Segment Open
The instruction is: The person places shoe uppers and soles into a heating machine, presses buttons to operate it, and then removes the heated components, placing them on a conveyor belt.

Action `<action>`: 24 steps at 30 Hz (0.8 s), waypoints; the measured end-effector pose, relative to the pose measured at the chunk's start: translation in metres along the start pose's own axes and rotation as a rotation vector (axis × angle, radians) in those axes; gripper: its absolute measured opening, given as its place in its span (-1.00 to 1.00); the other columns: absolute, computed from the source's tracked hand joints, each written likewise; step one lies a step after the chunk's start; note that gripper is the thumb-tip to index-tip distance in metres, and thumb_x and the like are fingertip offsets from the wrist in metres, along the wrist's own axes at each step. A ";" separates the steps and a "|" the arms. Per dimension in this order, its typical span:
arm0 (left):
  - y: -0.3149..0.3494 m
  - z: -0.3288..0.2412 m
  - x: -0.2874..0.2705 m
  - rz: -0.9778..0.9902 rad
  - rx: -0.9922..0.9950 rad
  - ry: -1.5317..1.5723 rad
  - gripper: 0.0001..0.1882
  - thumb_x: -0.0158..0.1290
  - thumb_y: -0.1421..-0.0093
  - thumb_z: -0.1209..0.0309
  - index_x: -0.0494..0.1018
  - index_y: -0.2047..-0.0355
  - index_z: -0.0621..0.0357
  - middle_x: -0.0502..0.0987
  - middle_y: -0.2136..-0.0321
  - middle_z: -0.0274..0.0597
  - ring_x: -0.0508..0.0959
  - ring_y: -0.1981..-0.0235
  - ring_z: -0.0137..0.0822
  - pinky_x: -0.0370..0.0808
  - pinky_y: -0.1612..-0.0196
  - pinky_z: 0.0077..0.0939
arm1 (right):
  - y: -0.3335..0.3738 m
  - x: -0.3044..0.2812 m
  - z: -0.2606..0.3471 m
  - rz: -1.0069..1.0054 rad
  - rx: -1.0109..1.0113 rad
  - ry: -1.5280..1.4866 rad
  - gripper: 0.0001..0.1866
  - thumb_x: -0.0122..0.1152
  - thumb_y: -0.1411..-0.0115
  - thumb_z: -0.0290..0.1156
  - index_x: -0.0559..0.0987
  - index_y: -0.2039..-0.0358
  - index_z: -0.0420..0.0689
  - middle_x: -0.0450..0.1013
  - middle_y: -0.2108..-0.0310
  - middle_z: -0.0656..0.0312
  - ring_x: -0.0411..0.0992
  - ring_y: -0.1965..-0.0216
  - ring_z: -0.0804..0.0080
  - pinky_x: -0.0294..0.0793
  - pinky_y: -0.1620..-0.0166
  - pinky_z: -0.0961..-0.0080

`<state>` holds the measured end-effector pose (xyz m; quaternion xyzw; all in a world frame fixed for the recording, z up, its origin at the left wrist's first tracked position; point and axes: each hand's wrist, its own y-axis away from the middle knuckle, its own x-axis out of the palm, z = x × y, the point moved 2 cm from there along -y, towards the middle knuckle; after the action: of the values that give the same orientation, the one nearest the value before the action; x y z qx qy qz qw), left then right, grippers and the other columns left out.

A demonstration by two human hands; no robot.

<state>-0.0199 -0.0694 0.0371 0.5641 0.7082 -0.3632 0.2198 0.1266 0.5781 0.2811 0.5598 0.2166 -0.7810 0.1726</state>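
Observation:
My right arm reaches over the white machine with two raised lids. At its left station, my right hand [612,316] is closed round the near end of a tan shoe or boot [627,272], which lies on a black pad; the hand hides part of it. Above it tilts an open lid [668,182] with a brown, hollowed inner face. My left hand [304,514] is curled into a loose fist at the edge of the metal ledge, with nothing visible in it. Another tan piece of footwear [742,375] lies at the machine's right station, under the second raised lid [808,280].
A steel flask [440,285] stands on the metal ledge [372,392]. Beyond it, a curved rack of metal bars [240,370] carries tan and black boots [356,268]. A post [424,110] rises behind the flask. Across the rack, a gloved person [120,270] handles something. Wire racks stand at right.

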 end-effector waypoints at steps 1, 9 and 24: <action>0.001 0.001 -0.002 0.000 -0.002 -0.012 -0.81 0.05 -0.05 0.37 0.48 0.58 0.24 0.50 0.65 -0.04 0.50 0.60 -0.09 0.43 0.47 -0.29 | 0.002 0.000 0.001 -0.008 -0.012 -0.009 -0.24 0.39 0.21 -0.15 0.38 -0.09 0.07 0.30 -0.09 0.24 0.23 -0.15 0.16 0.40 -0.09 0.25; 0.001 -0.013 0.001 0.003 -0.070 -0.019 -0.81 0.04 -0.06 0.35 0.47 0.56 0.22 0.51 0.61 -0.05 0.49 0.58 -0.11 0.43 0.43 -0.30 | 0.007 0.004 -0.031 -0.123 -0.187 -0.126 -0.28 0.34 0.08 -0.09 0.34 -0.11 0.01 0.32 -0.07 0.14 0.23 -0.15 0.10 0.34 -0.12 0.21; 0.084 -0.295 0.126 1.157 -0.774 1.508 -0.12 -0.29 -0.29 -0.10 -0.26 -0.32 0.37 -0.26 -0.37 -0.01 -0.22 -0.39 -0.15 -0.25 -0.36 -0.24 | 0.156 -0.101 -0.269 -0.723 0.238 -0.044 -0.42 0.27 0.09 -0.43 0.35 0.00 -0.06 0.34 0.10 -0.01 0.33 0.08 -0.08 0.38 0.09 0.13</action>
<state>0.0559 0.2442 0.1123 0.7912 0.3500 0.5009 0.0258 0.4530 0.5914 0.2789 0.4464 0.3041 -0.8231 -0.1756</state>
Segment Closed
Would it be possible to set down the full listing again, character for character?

The instruction is: The person places shoe uppers and soles into a heating machine, presses buttons to operate it, and then removes the heated components, placing them on a conveyor belt.

Action `<action>`: 24 steps at 30 Hz (0.8 s), waypoints; the measured end-effector pose, relative to the pose measured at the chunk's start: translation in metres along the start pose's own axes and rotation as a rotation vector (axis × angle, radians) in those axes; gripper: its absolute measured opening, given as its place in its span (-1.00 to 1.00); the other columns: absolute, computed from the source's tracked hand joints, each written likewise; step one lies a step after the chunk's start; note that gripper is the thumb-tip to index-tip distance in metres, and thumb_x and the like are fingertip offsets from the wrist in metres, along the wrist's own axes at each step. A ";" separates the steps and a "|" the arms. Per dimension in this order, its typical span:
arm0 (left):
  - y: -0.3149..0.3494 m
  - z: -0.3288..0.2412 m
  - x: -0.2874..0.2705 m
  - rz: -0.9778..0.9902 rad
  - rx: -0.9922..0.9950 rad
  - ry: -1.5317..1.5723 rad
  - gripper: 0.0001..0.1882
  - thumb_x: -0.0158..0.1290
  - thumb_y: -0.1421..-0.0093
  - thumb_z: -0.1209..0.0309
  - index_x: -0.0494..0.1018
  - index_y: -0.2047..-0.0355
  - index_z: -0.0621..0.0357
  - middle_x: -0.0502..0.0987
  - middle_y: -0.2136..-0.0321
  - middle_z: -0.0274..0.0597
  - ring_x: -0.0508..0.0959
  - ring_y: -0.1981..-0.0235
  - ring_z: -0.0137..0.0822
  - pinky_x: -0.0370..0.0808
  - pinky_y: -0.1612..-0.0196
  - pinky_z: 0.0077..0.0939
arm1 (right):
  - y: -0.3335..0.3738 m
  - x: -0.3044..0.2812 m
  - z: -0.2606..0.3471 m
  - rz: -1.0069..1.0054 rad
  - rx: -1.0109..1.0113 rad
  - ry: -1.5280..1.4866 rad
  - gripper: 0.0001..0.1866
  - thumb_x: -0.0122..0.1152
  - thumb_y: -0.1411..-0.0115
  - thumb_z: -0.0290..0.1156
  - index_x: -0.0559..0.0987
  - index_y: -0.2039..-0.0358
  - index_z: -0.0420..0.0689
  - middle_x: -0.0450..0.1013
  - middle_y: -0.2108..-0.0310
  - middle_z: -0.0656..0.0312
  - ring_x: -0.0411..0.0992
  - ring_y: -0.1965..-0.0216
  - ring_z: -0.0804..0.0080
  - pinky_x: -0.0294..0.0793
  - pinky_y: -0.1620..-0.0166
  - pinky_z: -0.0961..-0.0080

`<state>` holds the measured end-effector pose (xyz m; quaternion xyzw; all in a world frame fixed for the recording, z up, its origin at the left wrist's first tracked position; point and axes: each hand's wrist, its own y-axis away from the middle knuckle, its own x-axis out of the palm, z = x × y, the point moved 2 cm from there along -y, towards the middle knuckle; after the action: of the values that give the same orientation, the one nearest the value before the action; x y z qx qy qz qw), left then right, grippers and the other columns left out.

A demonstration by two human hands; no robot.

<state>-0.0199 -0.0694 0.0371 0.5641 0.7082 -0.3632 0.2198 0.1266 0.5781 0.2811 0.5598 0.2166 -0.7810 0.1726</state>
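Observation:
My right arm reaches over the white machine with two raised lids. At its left station, my right hand [612,316] is closed round the near end of a tan shoe or boot [627,272], which lies on a black pad; the hand hides part of it. Above it tilts an open lid [668,182] with a brown, hollowed inner face. My left hand [304,514] is curled into a loose fist at the edge of the metal ledge, with nothing visible in it. Another tan piece of footwear [742,375] lies at the machine's right station, under the second raised lid [808,280].
A steel flask [440,285] stands on the metal ledge [372,392]. Beyond it, a curved rack of metal bars [240,370] carries tan and black boots [356,268]. A post [424,110] rises behind the flask. Across the rack, a gloved person [120,270] handles something. Wire racks stand at right.
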
 end-effector waypoints at steps 1, 9 and 24: <action>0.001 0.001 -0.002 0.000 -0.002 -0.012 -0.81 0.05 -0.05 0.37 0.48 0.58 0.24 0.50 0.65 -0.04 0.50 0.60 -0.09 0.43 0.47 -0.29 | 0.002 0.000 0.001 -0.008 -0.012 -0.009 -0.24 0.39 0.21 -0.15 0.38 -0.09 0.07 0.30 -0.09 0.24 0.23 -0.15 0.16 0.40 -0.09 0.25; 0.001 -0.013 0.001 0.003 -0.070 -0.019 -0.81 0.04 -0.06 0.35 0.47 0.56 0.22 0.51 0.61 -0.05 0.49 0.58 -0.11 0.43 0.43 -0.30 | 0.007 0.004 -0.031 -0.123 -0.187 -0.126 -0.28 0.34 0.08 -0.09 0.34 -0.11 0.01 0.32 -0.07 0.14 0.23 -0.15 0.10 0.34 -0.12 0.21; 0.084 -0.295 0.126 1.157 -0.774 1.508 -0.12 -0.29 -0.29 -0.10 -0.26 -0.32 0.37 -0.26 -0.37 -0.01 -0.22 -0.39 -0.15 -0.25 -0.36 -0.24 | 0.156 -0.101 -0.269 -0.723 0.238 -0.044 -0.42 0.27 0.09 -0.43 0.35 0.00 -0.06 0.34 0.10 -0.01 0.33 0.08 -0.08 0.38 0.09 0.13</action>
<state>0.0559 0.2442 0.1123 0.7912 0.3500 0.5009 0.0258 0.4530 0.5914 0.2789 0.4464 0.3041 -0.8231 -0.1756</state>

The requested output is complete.